→ PROBLEM DESCRIPTION
The whole listing below should be retyped exactly, without any images.

===== SUPPLIED INFORMATION =====

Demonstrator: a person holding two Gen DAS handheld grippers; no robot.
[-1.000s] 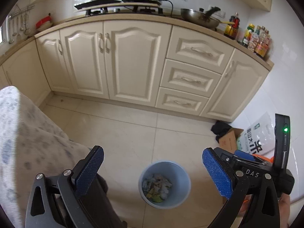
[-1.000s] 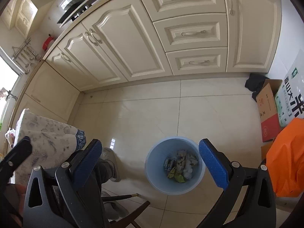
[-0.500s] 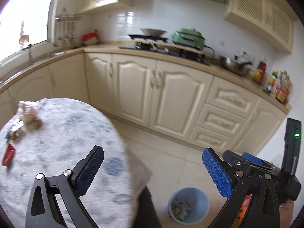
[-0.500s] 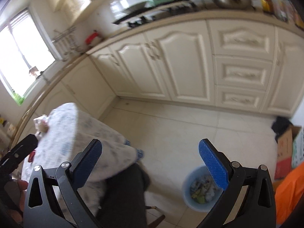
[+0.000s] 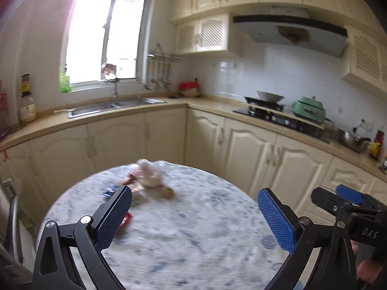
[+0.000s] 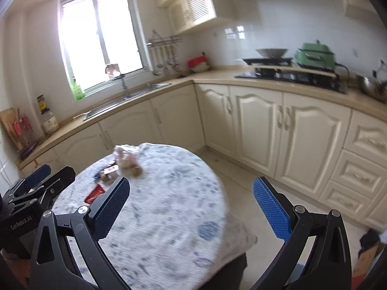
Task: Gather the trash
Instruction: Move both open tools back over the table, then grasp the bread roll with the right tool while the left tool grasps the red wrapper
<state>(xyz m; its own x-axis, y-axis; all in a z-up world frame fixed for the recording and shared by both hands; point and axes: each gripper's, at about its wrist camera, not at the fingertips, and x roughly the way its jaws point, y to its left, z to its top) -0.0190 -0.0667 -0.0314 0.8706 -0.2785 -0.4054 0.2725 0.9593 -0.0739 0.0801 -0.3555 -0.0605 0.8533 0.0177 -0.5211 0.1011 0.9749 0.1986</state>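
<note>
Both your left gripper (image 5: 194, 213) and right gripper (image 6: 191, 206) have their jaws spread wide and hold nothing. The red wrapper (image 6: 94, 194) lies flat at your ten o'clock on the clothed table (image 5: 193, 236); pinching it could snag the cloth. Farther, at eleven o'clock, the crumpled trash pile (image 5: 147, 181) could scatter or roll if you nudge it.

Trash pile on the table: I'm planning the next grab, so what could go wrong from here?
The trash pile is blurred, so aim may be off. The red wrapper lies flat on the tablecloth; open fingers could pinch cloth instead. Both the left gripper and right gripper point toward the pile and might collide.
</note>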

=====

→ EXERCISE OUTPUT
Demonstrator: a person holding two Gen DAS handheld grippers; no robot.
[-1.000s] 
[-1.000s] 
[-0.500s] 
[-0.500s] 
[+0.000s] 
[+0.000s] 
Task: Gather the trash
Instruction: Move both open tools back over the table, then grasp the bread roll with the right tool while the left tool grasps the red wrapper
<state>(xyz m; its own x-axis, y-axis; all in a z-up world frame fixed for the recording and shared by both hands; point and axes: each gripper's, at about its wrist camera, not at the fingertips, and x roughly the way its jaws point, y to its left, z to its top) -0.0190 -0.0667 -0.0314 0.8706 -0.2785 -0.4054 0.2725 0.9593 -0.0739 0.0801 -0.3555 -0.0605 0.8533 0.0177 -0.5211 0.1011 0.9749 0.1986</state>
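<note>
Both your left gripper (image 5: 194, 213) and right gripper (image 6: 191, 206) have their jaws spread wide and hold nothing. The red wrapper (image 6: 94, 194) lies flat at your ten o'clock on the clothed table (image 5: 193, 236); pinching it could snag the cloth. Farther, at eleven o'clock, the crumpled trash pile (image 5: 147, 181) could scatter or roll if you nudge it.

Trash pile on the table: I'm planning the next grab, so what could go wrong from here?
The trash pile is blurred, so aim may be off. The red wrapper lies flat on the tablecloth; open fingers could pinch cloth instead. Both the left gripper and right gripper point toward the pile and might collide.
</note>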

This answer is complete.